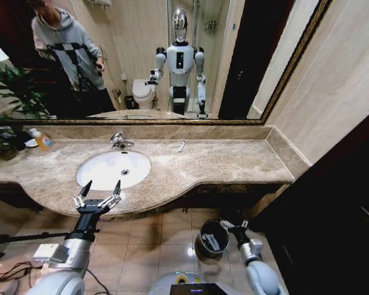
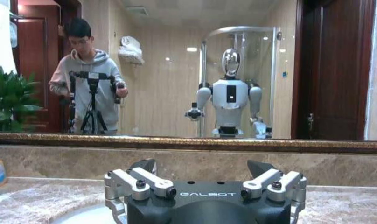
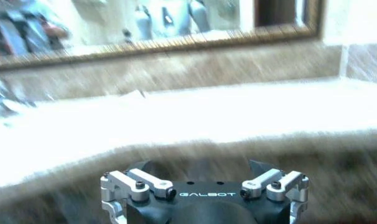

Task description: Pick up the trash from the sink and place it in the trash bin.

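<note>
tabletop (image 1: 221, 161): beige-brown marble, running under the mirror, beyond the left tool (image 1: 98, 195).
sink (image 1: 114, 169): oval white basin set in it, just ahead of that tool.
white stick (image 1: 181, 146): lies behind the sink, to the tool's right.
orange-liquid bottle (image 1: 42, 140): far left.
floor (image 1: 154, 236): tiled; trash bin (image 1: 211, 239) stands beside the right tool (image 1: 235, 228).

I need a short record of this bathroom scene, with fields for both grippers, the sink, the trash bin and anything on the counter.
left gripper: open, at the counter's front edge before the sink
right gripper: low, beside the trash bin, below counter level
sink: oval white basin, nothing visible inside except the drain
trash bin: round, black, on the floor tiles; something pale lies inside
counter: beige-brown marble
slim white stick: on the counter, right of the faucet
bottle of orange liquid: at the counter's far left
</note>
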Motion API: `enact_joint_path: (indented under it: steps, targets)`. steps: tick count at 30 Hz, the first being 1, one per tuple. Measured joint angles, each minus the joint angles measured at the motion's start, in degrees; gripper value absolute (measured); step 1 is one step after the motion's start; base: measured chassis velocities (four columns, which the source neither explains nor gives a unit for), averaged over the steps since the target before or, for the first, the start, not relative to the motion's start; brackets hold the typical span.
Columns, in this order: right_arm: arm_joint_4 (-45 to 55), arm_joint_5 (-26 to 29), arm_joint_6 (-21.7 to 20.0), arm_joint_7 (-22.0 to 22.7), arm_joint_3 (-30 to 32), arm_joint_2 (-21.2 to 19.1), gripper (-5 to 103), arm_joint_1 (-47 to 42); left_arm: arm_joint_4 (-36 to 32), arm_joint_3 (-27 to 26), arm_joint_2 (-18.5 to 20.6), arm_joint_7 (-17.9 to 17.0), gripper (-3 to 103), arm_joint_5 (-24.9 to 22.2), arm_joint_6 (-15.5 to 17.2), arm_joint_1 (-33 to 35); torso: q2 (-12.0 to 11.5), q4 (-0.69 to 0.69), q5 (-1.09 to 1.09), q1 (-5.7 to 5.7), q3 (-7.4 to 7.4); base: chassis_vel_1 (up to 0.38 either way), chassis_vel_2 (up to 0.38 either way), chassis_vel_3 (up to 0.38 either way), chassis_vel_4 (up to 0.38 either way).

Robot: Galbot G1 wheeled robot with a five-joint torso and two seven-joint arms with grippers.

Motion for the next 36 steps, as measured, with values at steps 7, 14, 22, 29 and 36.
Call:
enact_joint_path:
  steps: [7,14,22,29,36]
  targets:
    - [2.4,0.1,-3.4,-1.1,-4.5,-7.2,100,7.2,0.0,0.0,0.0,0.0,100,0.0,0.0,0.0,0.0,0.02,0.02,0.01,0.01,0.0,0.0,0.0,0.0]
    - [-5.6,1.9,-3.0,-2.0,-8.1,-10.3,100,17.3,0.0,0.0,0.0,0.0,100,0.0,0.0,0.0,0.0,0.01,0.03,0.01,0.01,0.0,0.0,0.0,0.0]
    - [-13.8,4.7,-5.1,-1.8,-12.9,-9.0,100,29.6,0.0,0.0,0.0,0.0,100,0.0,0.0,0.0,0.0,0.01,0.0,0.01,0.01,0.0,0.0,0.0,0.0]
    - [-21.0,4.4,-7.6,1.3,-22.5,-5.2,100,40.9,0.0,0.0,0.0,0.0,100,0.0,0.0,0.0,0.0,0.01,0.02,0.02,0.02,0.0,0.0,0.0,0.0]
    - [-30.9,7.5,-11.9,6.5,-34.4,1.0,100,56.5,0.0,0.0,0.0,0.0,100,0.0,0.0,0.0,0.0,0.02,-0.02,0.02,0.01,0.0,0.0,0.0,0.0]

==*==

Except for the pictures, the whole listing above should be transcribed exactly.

◆ RESULT OF THIS TASK
Task description: Pick up the trash from the sink and place it in the trash bin.

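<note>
tabletop (image 1: 221, 161): beige-brown marble, running under the mirror, beyond the left tool (image 1: 98, 195).
sink (image 1: 114, 169): oval white basin set in it, just ahead of that tool.
white stick (image 1: 181, 146): lies behind the sink, to the tool's right.
orange-liquid bottle (image 1: 42, 140): far left.
floor (image 1: 154, 236): tiled; trash bin (image 1: 211, 239) stands beside the right tool (image 1: 235, 228).

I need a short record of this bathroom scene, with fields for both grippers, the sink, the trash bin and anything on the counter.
left gripper: open, at the counter's front edge before the sink
right gripper: low, beside the trash bin, below counter level
sink: oval white basin, nothing visible inside except the drain
trash bin: round, black, on the floor tiles; something pale lies inside
counter: beige-brown marble
slim white stick: on the counter, right of the faucet
bottle of orange liquid: at the counter's far left
</note>
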Motion API: `enact_joint_path: (indented under it: steps, targets)`. steps: tick count at 30 Hz, the first being 1, one per tuple. Measured joint angles, each minus the joint angles measured at the motion's start, in degrees; gripper value absolute (measured); step 1 is one step after the motion's start; base: measured chassis velocities (four columns, which the source neither explains nor gives a unit for), averaged over the steps since the target before or, for the first, the start, not relative to the motion's start; brackets hold the typical span.
Columns, in this order: right_arm: arm_joint_4 (-45 to 55), arm_joint_5 (-26 to 29), arm_joint_6 (-21.7 to 20.0), arm_joint_7 (-22.0 to 22.7), arm_joint_3 (-30 to 32), arm_joint_2 (-21.2 to 19.1), gripper (-5 to 103), arm_joint_1 (-47 to 42); left_arm: arm_joint_4 (-36 to 32), arm_joint_3 (-27 to 26), arm_joint_2 (-18.5 to 20.6), arm_joint_7 (-17.9 to 17.0), gripper (-3 to 103), arm_joint_5 (-24.9 to 22.2), arm_joint_6 (-15.5 to 17.2), arm_joint_1 (-33 to 35); torso: q2 (-12.0 to 11.5), q4 (-0.69 to 0.69), q5 (-1.09 to 1.09), q1 (-5.7 to 5.7), q3 (-7.4 to 7.4); base: chassis_vel_1 (up to 0.38 either way), chassis_vel_2 (up to 0.38 either way), chassis_vel_3 (up to 0.38 either way), chassis_vel_4 (up to 0.38 either way).

Robot: Galbot G1 wheeled robot with a five-joint torso and two seven-joint arms with grippers.

Motion for the next 36 steps, as measured, with values at steps 7, 14, 22, 29 and 36.
Call:
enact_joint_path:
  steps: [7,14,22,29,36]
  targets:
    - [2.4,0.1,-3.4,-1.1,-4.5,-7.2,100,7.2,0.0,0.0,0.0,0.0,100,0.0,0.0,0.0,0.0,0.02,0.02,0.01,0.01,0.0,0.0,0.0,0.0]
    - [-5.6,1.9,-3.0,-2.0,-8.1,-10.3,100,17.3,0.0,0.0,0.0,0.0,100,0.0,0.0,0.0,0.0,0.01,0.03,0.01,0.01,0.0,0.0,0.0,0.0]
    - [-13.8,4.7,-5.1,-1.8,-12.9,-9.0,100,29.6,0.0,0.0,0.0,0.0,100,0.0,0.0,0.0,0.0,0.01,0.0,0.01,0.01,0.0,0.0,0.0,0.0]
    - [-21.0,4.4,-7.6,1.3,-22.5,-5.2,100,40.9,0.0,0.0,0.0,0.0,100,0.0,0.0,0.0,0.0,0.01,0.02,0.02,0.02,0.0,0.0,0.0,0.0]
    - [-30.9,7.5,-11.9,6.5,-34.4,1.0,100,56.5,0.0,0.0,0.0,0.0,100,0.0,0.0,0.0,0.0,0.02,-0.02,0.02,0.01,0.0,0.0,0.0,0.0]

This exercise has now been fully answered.